= Beginning of Section =
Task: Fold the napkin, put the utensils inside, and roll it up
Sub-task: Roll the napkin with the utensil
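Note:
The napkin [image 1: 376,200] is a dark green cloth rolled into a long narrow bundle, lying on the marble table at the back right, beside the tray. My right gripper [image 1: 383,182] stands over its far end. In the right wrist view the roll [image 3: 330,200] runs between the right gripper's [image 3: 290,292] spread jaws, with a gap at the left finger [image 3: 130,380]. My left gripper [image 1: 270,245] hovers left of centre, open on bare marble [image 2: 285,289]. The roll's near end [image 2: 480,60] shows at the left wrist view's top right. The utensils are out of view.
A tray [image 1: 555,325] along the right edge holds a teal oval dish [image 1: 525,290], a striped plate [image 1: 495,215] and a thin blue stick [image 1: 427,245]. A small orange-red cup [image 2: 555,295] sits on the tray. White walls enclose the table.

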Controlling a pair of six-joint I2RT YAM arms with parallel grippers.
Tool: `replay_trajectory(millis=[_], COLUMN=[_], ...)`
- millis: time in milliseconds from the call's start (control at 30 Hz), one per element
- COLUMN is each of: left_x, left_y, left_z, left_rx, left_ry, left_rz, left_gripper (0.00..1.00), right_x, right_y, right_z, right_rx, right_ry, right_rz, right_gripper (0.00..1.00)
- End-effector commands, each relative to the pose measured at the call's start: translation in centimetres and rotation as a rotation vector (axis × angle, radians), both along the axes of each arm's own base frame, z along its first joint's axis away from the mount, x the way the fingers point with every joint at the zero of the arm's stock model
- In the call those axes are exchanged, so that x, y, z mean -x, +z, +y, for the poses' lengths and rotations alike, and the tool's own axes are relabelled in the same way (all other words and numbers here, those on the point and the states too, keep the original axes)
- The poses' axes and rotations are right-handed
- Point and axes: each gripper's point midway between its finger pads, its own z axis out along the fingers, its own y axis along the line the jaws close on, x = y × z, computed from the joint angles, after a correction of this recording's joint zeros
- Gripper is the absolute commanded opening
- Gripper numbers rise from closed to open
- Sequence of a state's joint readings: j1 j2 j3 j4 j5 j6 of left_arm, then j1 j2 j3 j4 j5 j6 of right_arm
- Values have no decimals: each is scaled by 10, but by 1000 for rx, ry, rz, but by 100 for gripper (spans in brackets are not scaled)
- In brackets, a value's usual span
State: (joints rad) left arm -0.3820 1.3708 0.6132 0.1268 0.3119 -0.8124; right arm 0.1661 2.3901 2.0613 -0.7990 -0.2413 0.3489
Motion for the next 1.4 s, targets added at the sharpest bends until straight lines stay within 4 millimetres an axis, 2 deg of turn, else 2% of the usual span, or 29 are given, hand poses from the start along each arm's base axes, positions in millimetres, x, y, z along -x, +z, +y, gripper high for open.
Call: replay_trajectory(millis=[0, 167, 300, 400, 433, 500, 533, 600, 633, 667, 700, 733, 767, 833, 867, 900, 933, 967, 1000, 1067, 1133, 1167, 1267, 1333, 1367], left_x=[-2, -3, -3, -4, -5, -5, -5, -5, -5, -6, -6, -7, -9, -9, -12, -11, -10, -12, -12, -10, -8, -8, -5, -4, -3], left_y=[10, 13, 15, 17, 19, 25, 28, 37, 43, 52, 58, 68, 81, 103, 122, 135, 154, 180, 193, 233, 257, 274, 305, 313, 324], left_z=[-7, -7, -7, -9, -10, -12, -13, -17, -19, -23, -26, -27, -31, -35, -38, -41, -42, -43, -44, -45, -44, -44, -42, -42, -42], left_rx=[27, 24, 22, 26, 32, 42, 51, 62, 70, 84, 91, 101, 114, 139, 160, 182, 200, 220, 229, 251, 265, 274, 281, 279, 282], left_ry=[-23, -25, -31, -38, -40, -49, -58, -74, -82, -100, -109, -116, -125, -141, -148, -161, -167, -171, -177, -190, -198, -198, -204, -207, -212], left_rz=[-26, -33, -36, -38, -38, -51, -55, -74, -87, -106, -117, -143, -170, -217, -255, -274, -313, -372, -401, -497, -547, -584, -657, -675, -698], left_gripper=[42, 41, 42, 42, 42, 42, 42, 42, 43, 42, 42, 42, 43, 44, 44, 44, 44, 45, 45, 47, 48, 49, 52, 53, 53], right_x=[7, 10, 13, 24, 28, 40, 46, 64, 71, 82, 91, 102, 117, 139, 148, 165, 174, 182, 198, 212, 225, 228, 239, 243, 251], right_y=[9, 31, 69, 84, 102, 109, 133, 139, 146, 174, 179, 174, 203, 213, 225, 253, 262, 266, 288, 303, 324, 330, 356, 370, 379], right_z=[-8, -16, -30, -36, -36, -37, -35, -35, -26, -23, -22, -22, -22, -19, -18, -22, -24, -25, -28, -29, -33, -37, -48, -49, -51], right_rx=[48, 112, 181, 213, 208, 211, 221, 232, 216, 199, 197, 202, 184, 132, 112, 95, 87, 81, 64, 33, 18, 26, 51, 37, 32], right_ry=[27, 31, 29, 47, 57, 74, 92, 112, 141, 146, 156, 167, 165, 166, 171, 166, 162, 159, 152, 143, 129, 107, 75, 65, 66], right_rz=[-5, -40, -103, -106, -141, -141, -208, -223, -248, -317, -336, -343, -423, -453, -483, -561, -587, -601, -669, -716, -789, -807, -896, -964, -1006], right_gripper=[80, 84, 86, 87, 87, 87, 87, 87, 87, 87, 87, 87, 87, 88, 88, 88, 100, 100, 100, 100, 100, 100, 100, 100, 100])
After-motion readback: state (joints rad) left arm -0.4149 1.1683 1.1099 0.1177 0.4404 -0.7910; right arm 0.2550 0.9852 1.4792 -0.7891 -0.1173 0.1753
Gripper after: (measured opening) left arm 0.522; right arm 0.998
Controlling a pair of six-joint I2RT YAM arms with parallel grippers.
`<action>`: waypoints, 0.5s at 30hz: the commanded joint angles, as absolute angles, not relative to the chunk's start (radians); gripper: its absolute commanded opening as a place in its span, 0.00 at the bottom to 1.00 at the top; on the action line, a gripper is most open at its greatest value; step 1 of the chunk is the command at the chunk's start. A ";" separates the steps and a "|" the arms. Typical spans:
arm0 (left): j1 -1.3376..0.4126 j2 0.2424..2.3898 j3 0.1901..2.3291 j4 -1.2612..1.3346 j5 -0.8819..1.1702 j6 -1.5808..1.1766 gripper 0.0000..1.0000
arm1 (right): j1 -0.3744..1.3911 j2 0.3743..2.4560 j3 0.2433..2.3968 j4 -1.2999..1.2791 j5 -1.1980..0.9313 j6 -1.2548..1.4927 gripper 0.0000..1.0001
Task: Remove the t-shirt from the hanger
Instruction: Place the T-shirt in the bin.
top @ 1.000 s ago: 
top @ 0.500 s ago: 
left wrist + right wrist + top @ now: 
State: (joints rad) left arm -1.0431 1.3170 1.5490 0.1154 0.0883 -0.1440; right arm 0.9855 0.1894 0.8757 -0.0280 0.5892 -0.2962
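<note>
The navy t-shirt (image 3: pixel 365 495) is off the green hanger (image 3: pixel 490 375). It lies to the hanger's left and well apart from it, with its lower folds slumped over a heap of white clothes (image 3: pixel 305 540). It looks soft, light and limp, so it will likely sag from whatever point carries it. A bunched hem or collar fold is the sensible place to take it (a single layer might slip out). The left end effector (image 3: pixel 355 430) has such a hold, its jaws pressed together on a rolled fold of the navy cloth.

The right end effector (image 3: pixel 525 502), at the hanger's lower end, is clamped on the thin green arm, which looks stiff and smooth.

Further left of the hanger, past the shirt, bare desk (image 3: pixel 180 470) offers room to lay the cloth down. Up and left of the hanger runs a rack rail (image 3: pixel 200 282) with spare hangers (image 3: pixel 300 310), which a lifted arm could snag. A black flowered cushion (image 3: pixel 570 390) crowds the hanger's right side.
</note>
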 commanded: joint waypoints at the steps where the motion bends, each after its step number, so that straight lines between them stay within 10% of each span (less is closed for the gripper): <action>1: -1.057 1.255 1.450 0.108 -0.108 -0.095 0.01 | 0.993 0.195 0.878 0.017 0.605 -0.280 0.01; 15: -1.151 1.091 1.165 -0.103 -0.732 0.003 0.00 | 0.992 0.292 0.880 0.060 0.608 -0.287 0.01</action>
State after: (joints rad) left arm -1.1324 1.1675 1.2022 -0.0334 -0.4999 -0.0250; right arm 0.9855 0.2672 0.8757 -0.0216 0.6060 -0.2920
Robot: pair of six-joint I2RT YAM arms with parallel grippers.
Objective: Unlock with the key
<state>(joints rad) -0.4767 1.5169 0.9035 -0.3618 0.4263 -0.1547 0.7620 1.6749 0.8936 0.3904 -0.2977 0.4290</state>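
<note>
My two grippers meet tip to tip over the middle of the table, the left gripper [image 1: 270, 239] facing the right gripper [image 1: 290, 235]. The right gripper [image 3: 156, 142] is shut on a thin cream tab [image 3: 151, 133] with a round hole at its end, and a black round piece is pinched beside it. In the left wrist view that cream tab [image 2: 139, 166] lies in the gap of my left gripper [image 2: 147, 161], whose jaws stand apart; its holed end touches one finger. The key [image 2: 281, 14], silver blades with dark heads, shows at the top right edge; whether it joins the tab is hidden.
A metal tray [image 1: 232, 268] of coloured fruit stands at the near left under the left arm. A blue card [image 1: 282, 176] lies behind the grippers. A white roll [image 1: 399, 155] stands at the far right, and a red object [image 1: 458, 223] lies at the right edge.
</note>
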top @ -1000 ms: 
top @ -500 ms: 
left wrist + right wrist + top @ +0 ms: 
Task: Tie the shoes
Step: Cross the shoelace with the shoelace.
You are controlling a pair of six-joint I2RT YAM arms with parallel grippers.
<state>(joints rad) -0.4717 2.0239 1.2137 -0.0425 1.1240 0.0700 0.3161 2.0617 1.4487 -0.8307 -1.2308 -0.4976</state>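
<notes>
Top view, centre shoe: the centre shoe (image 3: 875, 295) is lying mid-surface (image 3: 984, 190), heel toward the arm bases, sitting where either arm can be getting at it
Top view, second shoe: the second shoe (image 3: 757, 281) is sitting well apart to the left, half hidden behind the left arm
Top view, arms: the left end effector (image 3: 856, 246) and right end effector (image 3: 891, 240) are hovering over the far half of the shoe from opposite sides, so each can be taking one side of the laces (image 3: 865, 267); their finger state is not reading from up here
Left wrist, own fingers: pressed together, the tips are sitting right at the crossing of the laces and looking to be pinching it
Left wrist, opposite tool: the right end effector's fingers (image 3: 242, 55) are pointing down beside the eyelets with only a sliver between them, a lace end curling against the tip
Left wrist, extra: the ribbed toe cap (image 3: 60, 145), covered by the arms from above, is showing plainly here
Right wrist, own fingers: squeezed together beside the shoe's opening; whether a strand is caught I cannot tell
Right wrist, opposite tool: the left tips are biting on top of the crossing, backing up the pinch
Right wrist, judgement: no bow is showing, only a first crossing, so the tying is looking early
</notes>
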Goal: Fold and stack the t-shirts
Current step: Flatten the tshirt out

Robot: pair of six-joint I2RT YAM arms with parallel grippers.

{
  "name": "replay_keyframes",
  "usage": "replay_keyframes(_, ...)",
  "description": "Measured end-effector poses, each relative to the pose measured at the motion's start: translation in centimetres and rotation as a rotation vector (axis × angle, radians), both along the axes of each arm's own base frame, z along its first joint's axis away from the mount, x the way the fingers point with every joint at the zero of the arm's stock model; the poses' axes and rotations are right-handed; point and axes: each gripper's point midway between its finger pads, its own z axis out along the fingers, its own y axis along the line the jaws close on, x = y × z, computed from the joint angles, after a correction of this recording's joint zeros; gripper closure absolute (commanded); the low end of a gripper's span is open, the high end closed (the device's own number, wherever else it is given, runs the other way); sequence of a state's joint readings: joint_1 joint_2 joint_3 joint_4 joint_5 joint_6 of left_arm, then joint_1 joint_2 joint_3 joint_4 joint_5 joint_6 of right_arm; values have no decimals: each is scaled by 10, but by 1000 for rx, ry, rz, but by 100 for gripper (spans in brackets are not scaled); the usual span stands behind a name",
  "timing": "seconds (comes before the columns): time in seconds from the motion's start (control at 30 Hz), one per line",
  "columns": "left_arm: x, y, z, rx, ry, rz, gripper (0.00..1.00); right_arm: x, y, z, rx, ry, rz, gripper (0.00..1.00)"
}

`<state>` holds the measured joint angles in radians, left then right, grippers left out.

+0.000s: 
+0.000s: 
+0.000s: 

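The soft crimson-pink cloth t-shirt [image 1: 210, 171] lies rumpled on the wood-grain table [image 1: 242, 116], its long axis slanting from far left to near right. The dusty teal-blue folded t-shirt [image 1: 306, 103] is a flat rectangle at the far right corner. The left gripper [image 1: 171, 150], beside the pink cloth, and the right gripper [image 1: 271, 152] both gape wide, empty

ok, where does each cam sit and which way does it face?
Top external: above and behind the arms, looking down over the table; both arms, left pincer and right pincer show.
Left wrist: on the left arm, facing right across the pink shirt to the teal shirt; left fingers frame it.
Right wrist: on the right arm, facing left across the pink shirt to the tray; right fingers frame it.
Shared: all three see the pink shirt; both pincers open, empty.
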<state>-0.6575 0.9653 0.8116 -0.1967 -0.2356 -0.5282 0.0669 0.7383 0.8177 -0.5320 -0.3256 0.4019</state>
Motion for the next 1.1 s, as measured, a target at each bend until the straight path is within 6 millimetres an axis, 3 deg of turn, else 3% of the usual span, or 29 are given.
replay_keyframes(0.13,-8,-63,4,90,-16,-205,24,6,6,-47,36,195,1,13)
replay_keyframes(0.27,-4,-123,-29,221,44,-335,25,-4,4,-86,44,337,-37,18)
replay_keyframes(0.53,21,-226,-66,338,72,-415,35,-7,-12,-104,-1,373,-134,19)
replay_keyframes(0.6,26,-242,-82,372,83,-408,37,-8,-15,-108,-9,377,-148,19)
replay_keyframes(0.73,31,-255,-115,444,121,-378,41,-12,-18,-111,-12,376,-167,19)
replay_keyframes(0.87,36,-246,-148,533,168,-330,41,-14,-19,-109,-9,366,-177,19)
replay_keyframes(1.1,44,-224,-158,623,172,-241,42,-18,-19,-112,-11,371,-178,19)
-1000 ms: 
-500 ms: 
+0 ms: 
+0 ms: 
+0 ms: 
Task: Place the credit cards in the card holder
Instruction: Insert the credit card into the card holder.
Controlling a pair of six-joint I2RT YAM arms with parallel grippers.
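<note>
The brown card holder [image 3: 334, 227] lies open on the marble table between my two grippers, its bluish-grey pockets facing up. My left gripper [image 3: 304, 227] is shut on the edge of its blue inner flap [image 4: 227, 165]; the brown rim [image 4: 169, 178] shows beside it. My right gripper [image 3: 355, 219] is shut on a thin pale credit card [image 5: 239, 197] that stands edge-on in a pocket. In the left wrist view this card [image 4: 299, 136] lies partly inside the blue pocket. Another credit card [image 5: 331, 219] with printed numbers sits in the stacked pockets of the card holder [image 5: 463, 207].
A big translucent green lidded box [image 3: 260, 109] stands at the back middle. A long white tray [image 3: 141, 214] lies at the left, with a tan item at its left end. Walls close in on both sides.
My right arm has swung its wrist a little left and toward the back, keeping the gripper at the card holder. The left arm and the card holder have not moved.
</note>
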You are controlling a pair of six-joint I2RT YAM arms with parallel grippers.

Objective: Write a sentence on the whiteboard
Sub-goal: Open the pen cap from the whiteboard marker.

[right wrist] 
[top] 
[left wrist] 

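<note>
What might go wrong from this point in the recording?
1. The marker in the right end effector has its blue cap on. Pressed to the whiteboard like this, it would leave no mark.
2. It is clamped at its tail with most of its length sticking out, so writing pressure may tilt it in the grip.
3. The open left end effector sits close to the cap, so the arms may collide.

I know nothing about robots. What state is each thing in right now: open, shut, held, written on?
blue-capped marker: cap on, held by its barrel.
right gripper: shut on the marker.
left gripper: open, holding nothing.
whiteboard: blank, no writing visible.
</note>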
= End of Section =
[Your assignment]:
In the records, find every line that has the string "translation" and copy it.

[Exercise result]:
- End-effector commands, each relative to the pose measured at the call's start: translation in centimetres and rotation as a rotation vector (axis × angle, radians), both along the axes of each arm's own base frame, z along its first joint's axis away from the mount, x the way the fingers point with every joint at the zero of the arm's stock model
  "description": "Measured end-effector poses, each relative to the pose measured at the motion's start: translation in centimetres and rotation as a rotation vector (axis × angle, radians), both along the axes of each arm's own base frame, z along its first joint's axis away from the mount, x the way the fingers point with every joint at the zero of the arm's stock model; the poses' axes and rotations are right-handed; point and axes: each gripper's point midway between its finger pads, its own z axis out along the fingers, its own y axis along the line the jaws close on, x = y × z, computed from the joint angles, after a correction of this recording's joint zeros; gripper closure absolute (commanded); the low end of a gripper's span is open, the high end closed (the device's own number, wherever else it is given, runs the other way); sequence of a state's joint readings: joint_1 joint_2 joint_3 joint_4 joint_5 joint_6 of left_arm, then joint_1 joint_2 joint_3 joint_4 joint_5 joint_6 of right_arm; values have no decimals: each is scaled by 10, but by 1000 for rx, ry, rz, but by 100 for gripper (spans in brackets are not scaled); the usual span stands behind a name",

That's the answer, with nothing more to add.